One way to look at things would be that since programming demographics are actually skewed towards men, our survey is representative of the reality of things on the ground (more on that later), at least according to similar other surveys.
Yet another equally valid point of view though is that many people use our survey to make important technical decisions, and that by under-representing women (along with other minoritized demographics) in the survey, we're essentially denying them a voice in these decisions.
Our way of squaring that circle is by making it easier to highlight those minoritized voices. Currently you can filter any result by gender, race, etc. using our API but we hope to expose that feature through the survey results site itself in time for next year's survey. We are also working on charts that highlight any deviation from the norm within specific subgroups (e.g. "female respondents are 13% more likely to have used Svelte compared to the general population").
I said that our survey demographics probably reflect reality, but I want to amend that a bit.
Something I also address in that State of CSS post is that our data collection methods do carry their own biases. For example:
- We are both white men, so our own personal social networks will have an over-representation of people just like us.
- Social networks inherently have an over-representation of white men to begin with.
- On top of that, re-submitting the survey to the same base of participants year after year only compounds whatever biases existed at the start.
So yes, we are actively be trying to counter-act those biases.
For example, one thing we've started doing is featuring "picks" submitted by various people from the community. This lets us highlight people who would otherwise not be part of the survey, and hopefully that will translate into more outreach to more diverse online populations eventually.
I've also emailed numerous organizations dedicated to promoting women or minorities who code, but have yet to get a single answer back. This is not surprising, as these organizations are probably deluged by requests from people who want access to their audience to promote their own products.
But this highlights something most people don't really take into consideration: these problems are extremely hard to solve.
The people affected by these biases are already over-solicited, and it's not their responsibility to fix them anyway. So yes, we're taking on that responsibility, but it's just not going to be an overnight process.
Another valid criticism. In order to address it, we spent a lot of time making both the survey questions and the survey results translatable into other languages thanks to a handful of awesome volunteers.
Again though network effects play a role here, and it'll take time until the survey is reliably distributed throughout non-English networks.
But let me point something out.

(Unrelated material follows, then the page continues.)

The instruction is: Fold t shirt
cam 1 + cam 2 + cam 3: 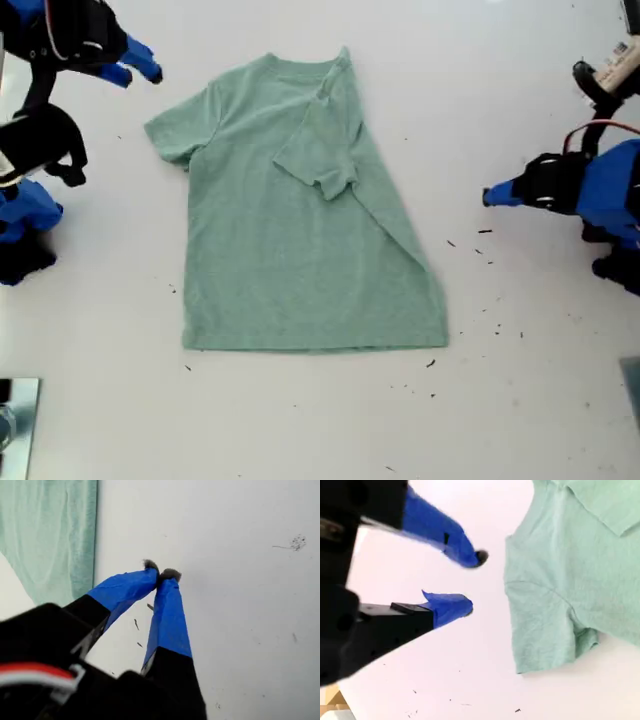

According to Stack Overflow, the U.S. is also the most diverse country on the planet when it comes to gender in the programming community.
So as our survey will become more diverse geographically, it will paradoxically become less diverse gender-wise (at least in appearance).
This is not a reason not to improve things on both fronts in parallel, but just one more example of why things aren't always as simple as they seem.
We consider a couple factors when it comes to deciding which items will officially be part of a survey:
- How many write-in mentions it got the past year.
- How popular it is on GitHub (as a proxy for overall popularity).
- Community input.
Given that we try to limit each category to 10 items max (otherwise the charts get too big!) you can imagine that this is a tough process.
We also try to "prune" projects that seem on the way out to avoid a negative pile-up. For example, we don't feature Backbone or Knockout in the survey even though they're still widely used on legacy codebases because that's not what the survey is about.
At the end of the day we do have to make some choices though, and there's definitely some arbitrariness to it. Maybe in the future we'll settle on a better, more objective system, but for now this is the best we got.
We get this one a lot, and it's true we don't work as statisticians professionally. Nor do we pretend to be.
Our approach is simple: we try to be as transparent as possible throughout the whole process, be open to feedback, and do our best with the time we have (we both have day jobs).
- Our survey creation process is open to feedback.
- All our code is open-source.
- We have a public GraphQL API.
- We make our entire dataset available publicly.
- We have a public Discord.
As I said we both have day jobs, and while we would love to be able to work on the surveys full time we're not quite there yet.
But working on this full time means finding a way to monetize the project. While many of us are used to benefiting from free, ad-free stuff online, the truth is that much of that free stuff is subsidized by Facebook, Google, Microsoft, and other large companies. This is great, but it can also create unfair expectations for independent creators.
So yes, we do have ads in the form of "Recommended Resources" links at the bottom of each page. I want to be clear though that we do not accept sponsorships from any of the companies listed in the survey itself, except in the Resources section. We consider that this section is not the core of the survey, and as such this small conflict of interest is an acceptable trade-off.
Update: I'm adding this after seeing Jeremy Wagner's great observations on this issue.
So this criticism is completely valid, and thankfully there are other surveys such as the HTTP Archive Web Almanac which do a great job of addressing this.
Bad impressions are hard to shake, and I don't necessarily expect people who have already made their mind about the survey to reconsider.
But if you're still on the fence, or maybe would like to help us deal with some of these very real issues, then thanks for taking the time to read this.
It's not your job to help us fix our house, but if you're passing by and would like to pitch in then it'll be greatly appreciated!